## Task to carry out
An answer that reproduces all the entries exactly is what is needed.

Stored items:

*** Begin section ***

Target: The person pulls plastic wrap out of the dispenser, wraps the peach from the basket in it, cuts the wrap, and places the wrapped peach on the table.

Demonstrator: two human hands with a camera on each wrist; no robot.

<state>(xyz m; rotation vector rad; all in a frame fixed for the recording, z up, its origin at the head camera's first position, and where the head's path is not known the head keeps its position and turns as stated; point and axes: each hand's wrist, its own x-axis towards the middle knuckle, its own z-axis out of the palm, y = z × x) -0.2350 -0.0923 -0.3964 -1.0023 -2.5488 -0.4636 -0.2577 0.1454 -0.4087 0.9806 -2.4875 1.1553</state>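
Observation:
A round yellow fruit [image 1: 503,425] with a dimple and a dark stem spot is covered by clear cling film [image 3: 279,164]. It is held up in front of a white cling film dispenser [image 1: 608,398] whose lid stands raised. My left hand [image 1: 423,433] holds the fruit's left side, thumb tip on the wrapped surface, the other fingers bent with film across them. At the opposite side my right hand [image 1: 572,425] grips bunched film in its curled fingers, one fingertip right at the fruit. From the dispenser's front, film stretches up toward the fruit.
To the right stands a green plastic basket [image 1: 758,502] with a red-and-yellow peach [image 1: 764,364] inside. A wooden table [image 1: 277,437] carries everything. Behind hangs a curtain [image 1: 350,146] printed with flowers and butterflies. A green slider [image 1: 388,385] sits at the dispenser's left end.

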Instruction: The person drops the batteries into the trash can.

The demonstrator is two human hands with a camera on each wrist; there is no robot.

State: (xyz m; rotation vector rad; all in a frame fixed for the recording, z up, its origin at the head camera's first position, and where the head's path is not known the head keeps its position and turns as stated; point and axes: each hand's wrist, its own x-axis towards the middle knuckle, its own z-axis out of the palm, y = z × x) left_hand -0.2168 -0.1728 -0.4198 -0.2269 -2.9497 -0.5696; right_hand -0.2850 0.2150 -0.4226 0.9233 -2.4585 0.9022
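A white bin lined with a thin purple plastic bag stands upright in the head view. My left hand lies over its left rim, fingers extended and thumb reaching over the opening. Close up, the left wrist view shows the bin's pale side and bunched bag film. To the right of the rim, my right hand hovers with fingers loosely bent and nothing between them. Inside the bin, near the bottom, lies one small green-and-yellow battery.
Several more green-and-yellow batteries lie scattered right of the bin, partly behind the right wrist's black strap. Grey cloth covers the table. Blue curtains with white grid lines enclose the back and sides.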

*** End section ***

## Solution for this task
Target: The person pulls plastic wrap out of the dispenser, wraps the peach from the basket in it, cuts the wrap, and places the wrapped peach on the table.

Demonstrator: two human hands with a camera on each wrist; no robot.

<state>(xyz m; rotation vector rad; all in a frame fixed for the recording, z up, its origin at the head camera's first position, and where the head's path is not known the head keeps its position and turns as stated; point and axes: each hand's wrist, its own x-axis towards the middle knuckle, its own z-axis out of the palm, y = z × x) -0.2350 -0.0923 -0.3964 -1.0023 -2.5488 -0.4636 -0.2577 0.1454 -0.4087 0.9806 -2.4875 1.1553</state>
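Observation:
A round yellow fruit [image 1: 503,425] with a dimple and a dark stem spot is covered by clear cling film [image 3: 279,164]. It is held up in front of a white cling film dispenser [image 1: 608,398] whose lid stands raised. My left hand [image 1: 423,433] holds the fruit's left side, thumb tip on the wrapped surface, the other fingers bent with film across them. At the opposite side my right hand [image 1: 572,425] grips bunched film in its curled fingers, one fingertip right at the fruit. From the dispenser's front, film stretches up toward the fruit.
To the right stands a green plastic basket [image 1: 758,502] with a red-and-yellow peach [image 1: 764,364] inside. A wooden table [image 1: 277,437] carries everything. Behind hangs a curtain [image 1: 350,146] printed with flowers and butterflies. A green slider [image 1: 388,385] sits at the dispenser's left end.
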
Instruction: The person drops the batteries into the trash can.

The demonstrator is two human hands with a camera on each wrist; there is no robot.

State: (xyz m; rotation vector rad; all in a frame fixed for the recording, z up, its origin at the head camera's first position, and where the head's path is not known the head keeps its position and turns as stated; point and axes: each hand's wrist, its own x-axis towards the middle knuckle, its own z-axis out of the palm, y = z × x) left_hand -0.2168 -0.1728 -0.4198 -0.2269 -2.9497 -0.5696; right_hand -0.2850 0.2150 -0.4226 0.9233 -2.4585 0.9022
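A white bin lined with a thin purple plastic bag stands upright in the head view. My left hand lies over its left rim, fingers extended and thumb reaching over the opening. Close up, the left wrist view shows the bin's pale side and bunched bag film. To the right of the rim, my right hand hovers with fingers loosely bent and nothing between them. Inside the bin, near the bottom, lies one small green-and-yellow battery.
Several more green-and-yellow batteries lie scattered right of the bin, partly behind the right wrist's black strap. Grey cloth covers the table. Blue curtains with white grid lines enclose the back and sides.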

The requested output has been fully supplied.